Propuse que a partir de ese momento bautizáramos al barco con el nombre
de“Argos” en honor de su constructor. Nadie puso ningún inconveniente, y el
arestónida se puso a llorar emocionado.
Hubo un silencio sepulcral cuando los marineros sincronizaron la posición de
arranque de los remos. Cuando grité la orden de salida, la embarcación arrancó
espectacularmente, y la gente explotó en un gran griterío. ¡Por fin zarpábamos!.
Nuestros familiares nos despedían con sus brazos tendidos en alto, viendo
resignadamente como nos alejábamos.
Teníamos todavía una parada técnica pendiente antes de que acabase el día.

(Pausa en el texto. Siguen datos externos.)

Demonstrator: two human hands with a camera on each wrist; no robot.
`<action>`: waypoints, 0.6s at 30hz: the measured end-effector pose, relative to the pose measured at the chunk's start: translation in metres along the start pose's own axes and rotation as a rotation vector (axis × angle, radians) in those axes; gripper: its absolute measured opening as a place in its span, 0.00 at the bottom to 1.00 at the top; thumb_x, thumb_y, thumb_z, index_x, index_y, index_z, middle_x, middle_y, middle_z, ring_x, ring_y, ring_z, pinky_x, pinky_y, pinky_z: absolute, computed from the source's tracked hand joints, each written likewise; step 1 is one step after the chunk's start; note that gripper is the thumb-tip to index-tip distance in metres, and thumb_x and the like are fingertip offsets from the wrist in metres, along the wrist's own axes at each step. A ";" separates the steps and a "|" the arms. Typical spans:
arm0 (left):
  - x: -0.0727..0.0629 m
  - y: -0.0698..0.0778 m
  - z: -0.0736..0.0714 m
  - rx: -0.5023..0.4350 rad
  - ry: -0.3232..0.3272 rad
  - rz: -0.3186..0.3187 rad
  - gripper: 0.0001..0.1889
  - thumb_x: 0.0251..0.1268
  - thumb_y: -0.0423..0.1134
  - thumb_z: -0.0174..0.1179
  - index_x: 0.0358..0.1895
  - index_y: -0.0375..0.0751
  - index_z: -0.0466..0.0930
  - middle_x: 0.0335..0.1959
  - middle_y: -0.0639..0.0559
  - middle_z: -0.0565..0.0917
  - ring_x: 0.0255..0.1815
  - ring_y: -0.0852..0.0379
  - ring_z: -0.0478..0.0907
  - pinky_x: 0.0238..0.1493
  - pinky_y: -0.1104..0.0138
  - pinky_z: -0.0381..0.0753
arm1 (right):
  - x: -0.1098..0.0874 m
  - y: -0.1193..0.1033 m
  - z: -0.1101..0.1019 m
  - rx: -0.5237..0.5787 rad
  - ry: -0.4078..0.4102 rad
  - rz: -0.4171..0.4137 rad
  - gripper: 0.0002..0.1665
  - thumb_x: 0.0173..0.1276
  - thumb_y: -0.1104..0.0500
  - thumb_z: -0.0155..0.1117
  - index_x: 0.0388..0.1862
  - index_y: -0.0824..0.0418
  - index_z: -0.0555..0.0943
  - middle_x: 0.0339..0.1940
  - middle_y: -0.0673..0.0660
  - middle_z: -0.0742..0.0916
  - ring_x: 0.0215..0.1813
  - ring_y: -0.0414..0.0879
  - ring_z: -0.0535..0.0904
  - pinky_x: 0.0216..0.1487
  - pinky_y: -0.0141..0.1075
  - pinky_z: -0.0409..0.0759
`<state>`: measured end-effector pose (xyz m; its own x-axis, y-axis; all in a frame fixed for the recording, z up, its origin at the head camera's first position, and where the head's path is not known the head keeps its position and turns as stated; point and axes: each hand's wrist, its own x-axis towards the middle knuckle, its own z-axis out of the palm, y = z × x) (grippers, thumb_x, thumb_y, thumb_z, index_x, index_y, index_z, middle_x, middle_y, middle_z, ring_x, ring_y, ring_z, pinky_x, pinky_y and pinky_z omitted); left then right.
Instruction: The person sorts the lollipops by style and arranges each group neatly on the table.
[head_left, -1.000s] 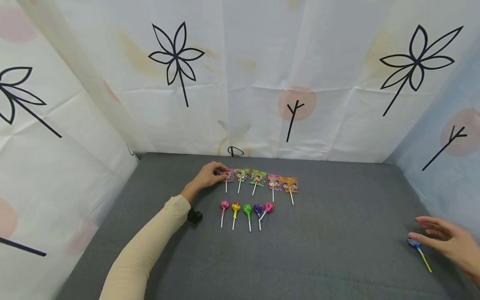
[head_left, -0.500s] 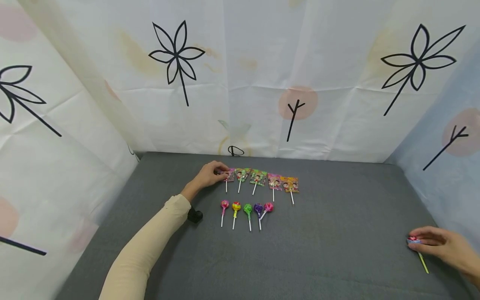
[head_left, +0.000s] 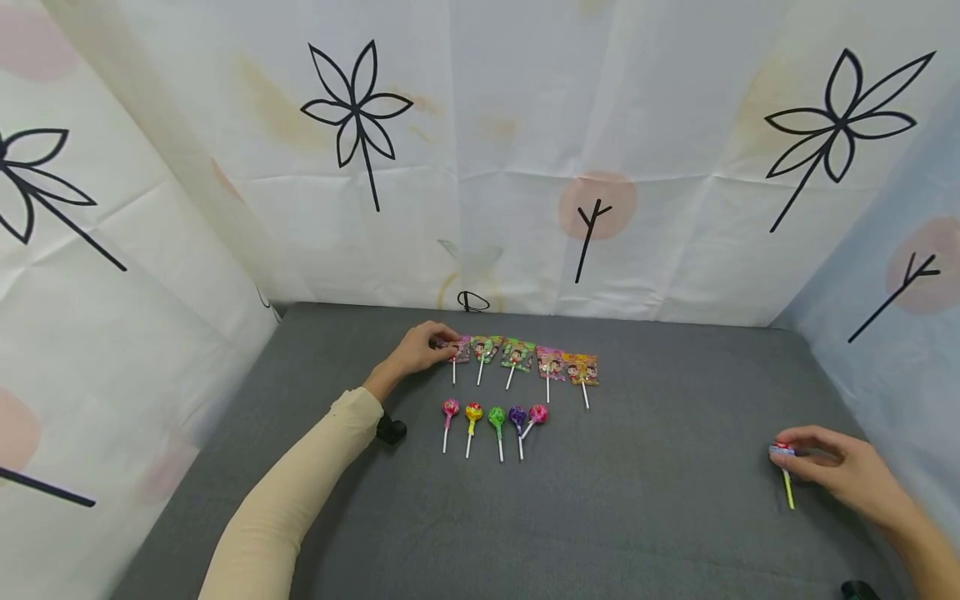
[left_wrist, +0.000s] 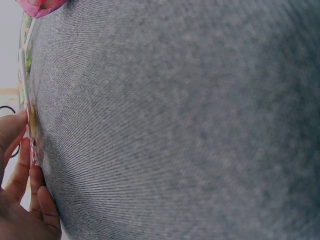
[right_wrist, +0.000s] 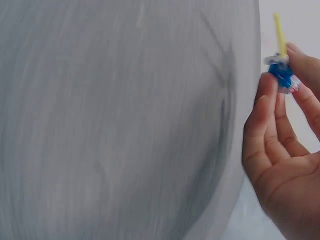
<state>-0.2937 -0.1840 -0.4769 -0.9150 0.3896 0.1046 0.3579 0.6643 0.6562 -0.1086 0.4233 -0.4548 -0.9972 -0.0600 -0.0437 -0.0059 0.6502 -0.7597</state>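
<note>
My left hand (head_left: 420, 348) is at the left end of the back row, thumb and fingers on the edges of a flat lollipop in a pink packet (head_left: 461, 350); part of that packet is hidden. The left wrist view shows the fingertips of this hand (left_wrist: 25, 185) against the wrapper. Over the right side of the table, my right hand (head_left: 843, 467) pinches a round lollipop (head_left: 782, 449) with a blue and red wrapper and a yellow stick. In the right wrist view the blue wrapper (right_wrist: 282, 75) sits between thumb and fingers, stick pointing up.
More flat lollipops in green (head_left: 516, 354), pink (head_left: 551, 364) and orange (head_left: 582, 369) packets continue the back row. In front lie several round lollipops, including a yellow one (head_left: 473, 412) and a green one (head_left: 497, 418). Patterned cloth walls (head_left: 510, 167) border the grey table (head_left: 637, 500).
My right hand closed its fingers on the blue lollipop, lifted it and carried it left and slightly toward the back. The left hand stayed at the pink packet.
</note>
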 end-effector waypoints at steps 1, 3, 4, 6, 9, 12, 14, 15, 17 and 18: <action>0.000 0.000 0.000 0.001 0.000 0.001 0.13 0.70 0.34 0.66 0.54 0.34 0.84 0.51 0.39 0.81 0.54 0.39 0.79 0.57 0.46 0.74 | 0.003 -0.005 0.005 0.017 -0.006 -0.020 0.21 0.70 0.59 0.72 0.54 0.73 0.80 0.42 0.41 0.85 0.39 0.36 0.85 0.34 0.34 0.82; 0.000 0.000 0.000 0.009 0.001 0.000 0.13 0.70 0.34 0.66 0.54 0.34 0.85 0.52 0.40 0.82 0.54 0.39 0.79 0.57 0.46 0.74 | 0.008 -0.016 0.015 0.059 -0.029 -0.053 0.22 0.71 0.60 0.70 0.56 0.74 0.79 0.44 0.42 0.85 0.41 0.36 0.85 0.35 0.35 0.83; 0.000 0.000 0.001 0.013 0.001 -0.003 0.13 0.70 0.34 0.66 0.54 0.35 0.85 0.52 0.40 0.82 0.54 0.39 0.78 0.57 0.46 0.74 | 0.010 -0.022 0.019 0.082 -0.043 -0.070 0.22 0.72 0.61 0.70 0.56 0.74 0.79 0.45 0.44 0.85 0.42 0.36 0.86 0.36 0.36 0.83; 0.000 0.000 0.001 0.019 0.003 -0.011 0.13 0.70 0.34 0.66 0.54 0.35 0.85 0.52 0.40 0.81 0.55 0.40 0.78 0.57 0.46 0.74 | 0.016 -0.032 0.030 0.127 -0.074 -0.105 0.21 0.72 0.62 0.69 0.57 0.75 0.78 0.46 0.48 0.85 0.43 0.39 0.86 0.38 0.37 0.84; 0.000 0.000 0.001 0.022 0.005 -0.013 0.13 0.70 0.35 0.66 0.54 0.36 0.85 0.52 0.40 0.81 0.55 0.40 0.78 0.57 0.46 0.74 | 0.023 -0.046 0.048 0.208 -0.127 -0.158 0.20 0.70 0.66 0.69 0.56 0.76 0.78 0.47 0.57 0.86 0.44 0.45 0.87 0.39 0.39 0.84; 0.000 0.000 0.001 0.018 0.008 -0.010 0.13 0.70 0.35 0.66 0.54 0.36 0.85 0.52 0.40 0.81 0.54 0.40 0.78 0.57 0.47 0.74 | 0.030 -0.058 0.065 0.267 -0.176 -0.180 0.19 0.70 0.66 0.70 0.55 0.75 0.79 0.47 0.62 0.85 0.45 0.49 0.87 0.40 0.40 0.84; 0.001 -0.001 0.001 0.018 0.009 -0.009 0.13 0.70 0.35 0.66 0.54 0.36 0.85 0.52 0.40 0.81 0.54 0.40 0.79 0.57 0.47 0.74 | 0.033 -0.066 0.077 0.305 -0.207 -0.196 0.19 0.70 0.66 0.69 0.55 0.75 0.79 0.48 0.64 0.84 0.44 0.51 0.87 0.41 0.41 0.84; 0.001 -0.001 0.001 0.016 0.010 -0.011 0.13 0.70 0.35 0.66 0.54 0.36 0.85 0.52 0.40 0.81 0.55 0.39 0.78 0.57 0.46 0.74 | 0.035 -0.070 0.082 0.324 -0.221 -0.200 0.18 0.70 0.66 0.69 0.55 0.74 0.79 0.48 0.65 0.84 0.44 0.52 0.87 0.41 0.41 0.84; 0.001 -0.001 0.001 0.018 0.011 -0.014 0.13 0.70 0.35 0.66 0.54 0.36 0.85 0.53 0.40 0.81 0.55 0.39 0.78 0.57 0.46 0.74 | 0.038 -0.078 0.093 0.356 -0.251 -0.205 0.18 0.71 0.65 0.69 0.55 0.74 0.79 0.49 0.67 0.83 0.45 0.53 0.87 0.42 0.42 0.84; 0.001 -0.001 0.001 0.019 0.012 -0.014 0.13 0.70 0.35 0.66 0.54 0.36 0.85 0.53 0.40 0.81 0.55 0.39 0.78 0.57 0.46 0.74 | 0.040 -0.082 0.098 0.373 -0.263 -0.216 0.17 0.71 0.66 0.69 0.54 0.74 0.79 0.49 0.68 0.82 0.44 0.53 0.87 0.42 0.42 0.84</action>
<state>-0.2952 -0.1833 -0.4786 -0.9221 0.3727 0.1043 0.3484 0.6817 0.6433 -0.1404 0.2928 -0.4577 -0.9234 -0.3837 0.0144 -0.1351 0.2897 -0.9476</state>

En las costas que hay cerca de la salida del golfo abundan las playas guijarrosas.
Cuando decidimos comer, bajamos a una de ellas. Entre todos cogimos la mayor
cantidad de piedras que pudimos cargar y las acumulamos en un túmulo al lado de
una pared rocosa. Así construimos el altar en honor de Apolo para encomendarnos a
su voluntad.
Era el ritual indispensable para que la expedición pudiera terminar con éxito.

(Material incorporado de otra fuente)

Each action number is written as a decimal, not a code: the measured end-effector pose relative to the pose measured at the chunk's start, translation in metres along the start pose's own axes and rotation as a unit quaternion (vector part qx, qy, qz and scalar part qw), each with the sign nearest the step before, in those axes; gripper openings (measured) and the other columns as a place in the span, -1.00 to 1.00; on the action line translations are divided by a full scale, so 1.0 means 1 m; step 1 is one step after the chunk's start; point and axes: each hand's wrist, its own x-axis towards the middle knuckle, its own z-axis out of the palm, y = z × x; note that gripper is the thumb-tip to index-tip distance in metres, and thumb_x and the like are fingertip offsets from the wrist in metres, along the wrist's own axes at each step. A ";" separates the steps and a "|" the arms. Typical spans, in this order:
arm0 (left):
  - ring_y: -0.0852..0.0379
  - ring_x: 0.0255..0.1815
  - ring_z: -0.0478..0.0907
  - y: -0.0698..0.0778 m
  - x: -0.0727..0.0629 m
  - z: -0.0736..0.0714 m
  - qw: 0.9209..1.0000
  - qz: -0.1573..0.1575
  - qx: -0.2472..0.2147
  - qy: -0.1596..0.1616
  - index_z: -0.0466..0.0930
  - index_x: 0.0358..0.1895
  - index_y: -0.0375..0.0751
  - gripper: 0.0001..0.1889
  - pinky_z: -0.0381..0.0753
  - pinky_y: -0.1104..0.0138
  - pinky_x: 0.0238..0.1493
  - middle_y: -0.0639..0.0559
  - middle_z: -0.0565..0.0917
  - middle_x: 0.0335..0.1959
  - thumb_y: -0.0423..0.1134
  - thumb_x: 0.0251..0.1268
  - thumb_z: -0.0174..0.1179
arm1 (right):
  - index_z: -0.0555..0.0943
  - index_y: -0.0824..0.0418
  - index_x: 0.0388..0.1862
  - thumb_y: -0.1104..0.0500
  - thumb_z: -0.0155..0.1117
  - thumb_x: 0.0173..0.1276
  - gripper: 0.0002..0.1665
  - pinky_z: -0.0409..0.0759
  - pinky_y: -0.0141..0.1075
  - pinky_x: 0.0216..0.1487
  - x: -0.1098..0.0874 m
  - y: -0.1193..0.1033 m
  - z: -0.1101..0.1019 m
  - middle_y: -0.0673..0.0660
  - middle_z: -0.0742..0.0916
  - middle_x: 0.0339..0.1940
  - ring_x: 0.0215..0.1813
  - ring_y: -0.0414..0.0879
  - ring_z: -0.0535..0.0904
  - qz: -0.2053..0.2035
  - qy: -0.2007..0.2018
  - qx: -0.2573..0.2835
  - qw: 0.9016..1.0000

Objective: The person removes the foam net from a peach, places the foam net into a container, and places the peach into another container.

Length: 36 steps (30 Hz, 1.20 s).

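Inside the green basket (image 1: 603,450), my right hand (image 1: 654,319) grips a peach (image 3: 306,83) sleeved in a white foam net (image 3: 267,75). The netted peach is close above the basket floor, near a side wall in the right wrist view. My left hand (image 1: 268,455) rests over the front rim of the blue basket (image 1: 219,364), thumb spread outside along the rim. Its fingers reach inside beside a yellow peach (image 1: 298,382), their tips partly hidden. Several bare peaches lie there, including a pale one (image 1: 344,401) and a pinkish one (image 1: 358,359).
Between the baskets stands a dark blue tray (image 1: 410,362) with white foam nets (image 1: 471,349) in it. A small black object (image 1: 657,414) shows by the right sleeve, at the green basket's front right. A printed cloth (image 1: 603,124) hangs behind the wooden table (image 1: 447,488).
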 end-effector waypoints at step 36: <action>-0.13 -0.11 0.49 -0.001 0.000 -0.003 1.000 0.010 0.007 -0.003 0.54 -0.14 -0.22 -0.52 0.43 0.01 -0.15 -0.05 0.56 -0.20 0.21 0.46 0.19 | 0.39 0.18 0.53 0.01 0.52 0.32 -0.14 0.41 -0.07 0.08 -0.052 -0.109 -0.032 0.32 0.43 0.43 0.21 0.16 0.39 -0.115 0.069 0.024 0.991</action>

Después de sacrificar las mejores reses para el hijo de Zeus, continuamos con unas
libaciones menores dedicadas a los dioses Actio Y Embasio. Cuando terminó toda la
liturgia Anceo y Heracles se dispusieron a desmenuzar los bueyes mediante su hacha
y su mazo respectivos. Los demás encendimos una gran hoguera, y mientras
esperábamos a que las brasas estuvieran en su punto, cubrimos cada pieza con
abundante grasa. Una vez asadas, libamos con buen vino la carne. Entonces nos
dimos el primer banquete fuera de Yolko.
A la hora del crepúsculo nos pusimos a comer el resto de la carne asada que
sobro del mediodía. Entre las dos viandas hubo una fuerte disputa que no trascendió a
más.
Con la embriaguez, Idas e Idmón empezaron a discutir. La pelea no llegó a las
manos gracias a la intervención de los demás hombres. Aquello me preocupó durante
la noche. Confiaba en la sensatez y el sentido común de mi tripulación, y justo antes
de embarcar ya había sucedido un altercado. No quería que aquello se me fuera de
las manos. Mientras tuviera a mi cargo la comandancia de la expedición exigía una
cierta autodisciplina. No quería verme obligado a intervenir en ninguna reyerta.